À partir du 15 décembre environ, je ne vais plus dans la neige et dans la misère. Je n’ai plus l’âge pour ça (rires). Là, je ressors les peaux de castor congelées plus tôt dans la saison et une fois dégelées, je les mets sur des planches pour les faire sécher pour en arriver à un produit brut. »

-Aurèle Ouellette  

Quand les prises sont faites et rapportées à la maison avec toutes les précautions nécessaires pour ne pas les abimer, on les accroche et on passe l’air pour les sécher.

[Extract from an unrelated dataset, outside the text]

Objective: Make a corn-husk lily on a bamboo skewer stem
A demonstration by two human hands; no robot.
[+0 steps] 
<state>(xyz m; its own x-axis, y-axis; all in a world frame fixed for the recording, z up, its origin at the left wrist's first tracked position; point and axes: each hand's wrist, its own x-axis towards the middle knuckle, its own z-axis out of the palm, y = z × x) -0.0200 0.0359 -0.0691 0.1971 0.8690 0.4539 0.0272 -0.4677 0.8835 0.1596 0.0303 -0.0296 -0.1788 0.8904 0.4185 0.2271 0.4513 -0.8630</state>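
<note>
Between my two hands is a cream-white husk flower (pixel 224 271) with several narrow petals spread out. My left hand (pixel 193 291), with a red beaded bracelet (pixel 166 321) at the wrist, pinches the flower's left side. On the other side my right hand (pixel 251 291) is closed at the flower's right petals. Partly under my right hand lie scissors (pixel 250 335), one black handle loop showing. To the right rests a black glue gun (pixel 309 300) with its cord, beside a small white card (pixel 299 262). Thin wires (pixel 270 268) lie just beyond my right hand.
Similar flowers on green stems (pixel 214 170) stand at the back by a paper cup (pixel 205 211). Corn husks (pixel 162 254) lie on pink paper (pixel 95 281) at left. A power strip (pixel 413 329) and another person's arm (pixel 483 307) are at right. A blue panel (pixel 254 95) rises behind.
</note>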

L’étape suivante est le dépiautage où on enlève délicatement la fourrure de l’animal pour l’installer ensuite sur une poutre en bois avec de grands couteaux afin de la dégraisser et préparer la fourrure. C’est une étape délicate qui demande beaucoup d’attention.

Lorsque les peaux sont prêtes, elles sont rangées dans des poches et bien identifiées. Les compagnies de ventes aux enchères passent les ramasser et s’occupent de tout ce qui touche ventes et distribution du produit.